Home Improvement Asked on February 28, 2021
Two buildings: Home and Detached Garage (circa ’04 US). Service comes in through a Meter on the Garage to a PVC conduit into the Main box in the home (Single phase 240V with Neutral). In the main box Neutral and GND are bonded and bare ground wire coil heads out somewhere towards the front of the house, presumably to a ground rod.
There is an additional PVC conduit from the main panel back to the garage with 2 Hot, Neutral, and Ground that is used as two 120V runs (opposite phase), one for lights one for outlets and no sub-panel.
I’m planning on putting a 240V outlet in the garage and increasing the conductor side for 50A service. I will replace the two 120V breakers in the main panel with a 240V breaker and pull new wire (6ga x3 and 10ga Gnd) to a new sub-panel. From the sub-panel I’ll wire back in the lights/outlets and the new service. Ground and Neutral will not be bonded and I know I need at least one grounding rod on this panel.
So finally I get to my question: There is an existing grounding rod that is being used by the Meter and apparently nothing else. Can I just add a new ground rod clamp to use with the sub-panel? Any code I’m violating?
As far as code it is allowed to add your clamp at the rod and use that for the new panel. If there are no breakers in the panel just the meter the only folks that could squak about it would be the power company. Sometimes the utility can be funny but if you have breakers there it is required so you would be fine. I would do it and I carry a couple ground rods on the van when I do service calls.

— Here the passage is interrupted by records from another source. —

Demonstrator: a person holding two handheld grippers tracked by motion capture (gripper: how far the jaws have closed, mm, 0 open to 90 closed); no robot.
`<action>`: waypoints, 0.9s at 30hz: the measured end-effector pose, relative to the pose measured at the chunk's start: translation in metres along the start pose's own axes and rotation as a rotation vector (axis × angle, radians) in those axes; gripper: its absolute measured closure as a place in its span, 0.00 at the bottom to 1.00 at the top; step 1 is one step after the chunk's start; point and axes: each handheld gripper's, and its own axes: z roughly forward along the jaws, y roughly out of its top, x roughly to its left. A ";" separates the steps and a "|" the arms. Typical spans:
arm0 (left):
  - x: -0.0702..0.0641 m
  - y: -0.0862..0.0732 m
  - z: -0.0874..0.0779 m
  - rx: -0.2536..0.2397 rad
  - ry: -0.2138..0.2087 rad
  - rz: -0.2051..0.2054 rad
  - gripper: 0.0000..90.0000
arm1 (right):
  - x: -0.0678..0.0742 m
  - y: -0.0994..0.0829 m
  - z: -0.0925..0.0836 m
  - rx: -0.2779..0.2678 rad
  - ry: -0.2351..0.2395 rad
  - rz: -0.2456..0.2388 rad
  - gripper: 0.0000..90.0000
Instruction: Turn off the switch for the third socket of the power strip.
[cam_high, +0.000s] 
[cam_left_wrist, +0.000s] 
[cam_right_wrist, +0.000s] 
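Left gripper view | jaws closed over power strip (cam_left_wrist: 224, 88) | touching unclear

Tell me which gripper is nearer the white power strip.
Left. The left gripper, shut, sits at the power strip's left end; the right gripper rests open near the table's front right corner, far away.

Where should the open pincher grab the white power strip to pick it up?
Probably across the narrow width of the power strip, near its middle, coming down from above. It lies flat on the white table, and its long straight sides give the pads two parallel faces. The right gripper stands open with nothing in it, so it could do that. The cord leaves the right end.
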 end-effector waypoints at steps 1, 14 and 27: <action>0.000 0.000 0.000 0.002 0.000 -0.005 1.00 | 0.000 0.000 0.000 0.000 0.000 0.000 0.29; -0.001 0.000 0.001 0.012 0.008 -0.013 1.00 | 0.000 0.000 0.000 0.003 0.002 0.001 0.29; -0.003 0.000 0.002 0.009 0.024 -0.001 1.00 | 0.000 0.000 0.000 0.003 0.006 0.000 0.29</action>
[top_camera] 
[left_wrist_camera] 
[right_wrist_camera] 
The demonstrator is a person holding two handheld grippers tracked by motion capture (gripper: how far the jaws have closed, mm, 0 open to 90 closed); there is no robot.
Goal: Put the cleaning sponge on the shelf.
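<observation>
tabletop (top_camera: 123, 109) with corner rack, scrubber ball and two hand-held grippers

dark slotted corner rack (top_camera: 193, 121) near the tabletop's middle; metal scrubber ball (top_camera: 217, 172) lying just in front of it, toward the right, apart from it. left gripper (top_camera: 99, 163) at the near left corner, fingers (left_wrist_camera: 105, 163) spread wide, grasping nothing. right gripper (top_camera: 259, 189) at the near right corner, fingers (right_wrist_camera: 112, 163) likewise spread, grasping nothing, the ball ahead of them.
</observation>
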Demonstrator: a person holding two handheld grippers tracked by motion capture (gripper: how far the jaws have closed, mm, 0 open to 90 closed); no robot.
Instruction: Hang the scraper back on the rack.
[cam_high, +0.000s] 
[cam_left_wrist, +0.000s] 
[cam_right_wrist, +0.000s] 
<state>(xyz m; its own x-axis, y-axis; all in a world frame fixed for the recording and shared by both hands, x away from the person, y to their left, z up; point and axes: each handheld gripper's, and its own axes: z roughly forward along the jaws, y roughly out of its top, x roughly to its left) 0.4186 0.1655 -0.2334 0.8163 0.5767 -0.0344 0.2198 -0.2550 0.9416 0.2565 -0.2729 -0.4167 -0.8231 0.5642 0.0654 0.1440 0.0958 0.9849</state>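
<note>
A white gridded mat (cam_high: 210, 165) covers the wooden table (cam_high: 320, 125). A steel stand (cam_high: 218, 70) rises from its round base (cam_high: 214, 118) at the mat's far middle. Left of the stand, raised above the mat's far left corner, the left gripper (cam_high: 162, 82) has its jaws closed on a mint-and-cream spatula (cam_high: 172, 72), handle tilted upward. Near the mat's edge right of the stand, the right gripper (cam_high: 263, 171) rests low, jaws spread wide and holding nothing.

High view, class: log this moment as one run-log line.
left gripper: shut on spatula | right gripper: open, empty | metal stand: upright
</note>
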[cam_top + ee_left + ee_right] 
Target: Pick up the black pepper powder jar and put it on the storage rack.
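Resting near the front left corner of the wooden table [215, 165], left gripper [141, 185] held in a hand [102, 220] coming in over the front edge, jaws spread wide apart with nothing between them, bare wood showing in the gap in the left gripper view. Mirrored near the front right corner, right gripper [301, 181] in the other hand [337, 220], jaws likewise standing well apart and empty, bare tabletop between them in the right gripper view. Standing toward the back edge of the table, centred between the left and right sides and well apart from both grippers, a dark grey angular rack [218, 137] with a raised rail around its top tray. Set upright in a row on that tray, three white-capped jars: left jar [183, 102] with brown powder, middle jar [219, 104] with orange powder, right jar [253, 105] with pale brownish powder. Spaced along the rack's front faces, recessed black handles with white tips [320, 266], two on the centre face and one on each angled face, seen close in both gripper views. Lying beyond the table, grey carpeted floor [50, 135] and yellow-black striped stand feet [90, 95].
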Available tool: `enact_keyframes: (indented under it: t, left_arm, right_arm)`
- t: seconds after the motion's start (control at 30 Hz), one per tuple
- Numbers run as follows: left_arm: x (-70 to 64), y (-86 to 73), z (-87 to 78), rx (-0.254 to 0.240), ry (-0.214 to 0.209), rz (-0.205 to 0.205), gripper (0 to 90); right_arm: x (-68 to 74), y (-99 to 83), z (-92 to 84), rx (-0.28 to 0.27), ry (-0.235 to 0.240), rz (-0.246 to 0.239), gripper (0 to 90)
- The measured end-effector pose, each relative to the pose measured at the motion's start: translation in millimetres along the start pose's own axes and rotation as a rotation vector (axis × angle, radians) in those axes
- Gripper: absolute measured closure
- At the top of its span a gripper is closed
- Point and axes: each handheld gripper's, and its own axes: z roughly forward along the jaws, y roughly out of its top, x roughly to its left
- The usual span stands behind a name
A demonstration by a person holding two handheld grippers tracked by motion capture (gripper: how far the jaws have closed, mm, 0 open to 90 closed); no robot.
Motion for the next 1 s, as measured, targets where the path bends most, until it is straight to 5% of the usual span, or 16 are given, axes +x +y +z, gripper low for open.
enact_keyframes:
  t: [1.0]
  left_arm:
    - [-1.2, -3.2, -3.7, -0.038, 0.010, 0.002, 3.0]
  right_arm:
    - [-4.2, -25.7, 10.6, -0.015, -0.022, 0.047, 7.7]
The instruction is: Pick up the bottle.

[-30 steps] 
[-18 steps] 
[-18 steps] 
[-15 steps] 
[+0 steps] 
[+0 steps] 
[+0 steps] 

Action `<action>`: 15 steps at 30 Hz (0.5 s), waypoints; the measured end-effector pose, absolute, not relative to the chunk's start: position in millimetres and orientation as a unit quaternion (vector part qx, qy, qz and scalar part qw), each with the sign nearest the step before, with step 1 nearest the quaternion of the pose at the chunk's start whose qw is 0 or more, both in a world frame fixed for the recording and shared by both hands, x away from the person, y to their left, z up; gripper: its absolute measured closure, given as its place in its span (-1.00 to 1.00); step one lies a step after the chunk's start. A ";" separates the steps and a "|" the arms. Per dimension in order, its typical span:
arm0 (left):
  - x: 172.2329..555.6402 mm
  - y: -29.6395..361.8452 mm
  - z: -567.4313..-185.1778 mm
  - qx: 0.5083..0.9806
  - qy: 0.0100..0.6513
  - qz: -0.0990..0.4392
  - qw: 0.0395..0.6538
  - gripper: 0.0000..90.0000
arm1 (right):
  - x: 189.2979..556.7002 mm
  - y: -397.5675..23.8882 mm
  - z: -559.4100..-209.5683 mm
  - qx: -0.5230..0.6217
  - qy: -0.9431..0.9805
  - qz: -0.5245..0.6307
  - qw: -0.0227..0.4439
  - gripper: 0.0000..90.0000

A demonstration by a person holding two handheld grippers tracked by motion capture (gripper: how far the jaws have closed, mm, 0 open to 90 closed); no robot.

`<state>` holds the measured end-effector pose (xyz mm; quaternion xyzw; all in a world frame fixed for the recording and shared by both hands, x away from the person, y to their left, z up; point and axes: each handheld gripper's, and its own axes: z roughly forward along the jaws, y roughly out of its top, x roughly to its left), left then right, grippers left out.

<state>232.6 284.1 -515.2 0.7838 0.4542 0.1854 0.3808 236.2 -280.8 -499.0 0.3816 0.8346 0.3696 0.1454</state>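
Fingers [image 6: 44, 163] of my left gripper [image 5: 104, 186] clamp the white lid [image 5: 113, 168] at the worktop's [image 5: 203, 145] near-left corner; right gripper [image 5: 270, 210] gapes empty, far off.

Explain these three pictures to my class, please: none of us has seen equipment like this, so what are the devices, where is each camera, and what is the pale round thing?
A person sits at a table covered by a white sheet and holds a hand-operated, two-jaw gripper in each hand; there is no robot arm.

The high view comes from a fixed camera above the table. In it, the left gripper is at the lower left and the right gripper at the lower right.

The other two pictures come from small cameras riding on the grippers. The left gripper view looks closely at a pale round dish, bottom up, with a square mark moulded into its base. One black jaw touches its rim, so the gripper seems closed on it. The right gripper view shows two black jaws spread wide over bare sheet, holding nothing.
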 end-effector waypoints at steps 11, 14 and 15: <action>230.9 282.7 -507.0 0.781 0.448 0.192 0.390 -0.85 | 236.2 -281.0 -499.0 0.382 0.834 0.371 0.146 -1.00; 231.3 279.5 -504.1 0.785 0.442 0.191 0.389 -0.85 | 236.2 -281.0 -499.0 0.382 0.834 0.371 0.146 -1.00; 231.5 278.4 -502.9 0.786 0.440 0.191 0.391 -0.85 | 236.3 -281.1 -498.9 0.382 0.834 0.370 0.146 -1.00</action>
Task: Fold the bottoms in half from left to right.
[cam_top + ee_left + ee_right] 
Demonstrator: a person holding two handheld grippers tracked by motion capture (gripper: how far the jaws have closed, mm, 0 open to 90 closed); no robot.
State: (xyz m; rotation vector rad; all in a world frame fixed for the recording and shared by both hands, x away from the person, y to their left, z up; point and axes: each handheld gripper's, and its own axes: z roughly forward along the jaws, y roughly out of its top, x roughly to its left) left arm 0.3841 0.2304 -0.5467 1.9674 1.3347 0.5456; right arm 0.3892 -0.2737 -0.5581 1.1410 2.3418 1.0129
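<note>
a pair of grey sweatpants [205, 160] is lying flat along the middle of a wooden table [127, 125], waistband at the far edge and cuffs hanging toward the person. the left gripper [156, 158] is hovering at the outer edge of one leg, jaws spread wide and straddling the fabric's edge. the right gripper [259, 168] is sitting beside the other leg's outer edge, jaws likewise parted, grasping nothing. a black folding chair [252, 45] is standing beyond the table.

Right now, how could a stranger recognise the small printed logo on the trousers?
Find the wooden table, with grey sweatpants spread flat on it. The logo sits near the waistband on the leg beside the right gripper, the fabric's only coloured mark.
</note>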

Code specifically allows this
Answered by Ed Beal on February 28, 2021
Since there's a rod present there already, you must tie your new subpanel's grounding electrode conductor to it, as per NEC 250.50 and the reference to Part III of Article 250 in NEC 250.30(A).
If your existing rod is judged not to meet the 25ohm standard in NEC 250.53(A)(2), or if the AHJ wishes it, you may need to drive a second grounding rod 6-8' away (or more, if you wish) from the first.
You can either tie to the existing grounding electrode conductor with a 6AWG copper wire and an appropriate tap connector, or simply run the new rod's grounding electrode conductor back to the grounding bar on the subpanel, though.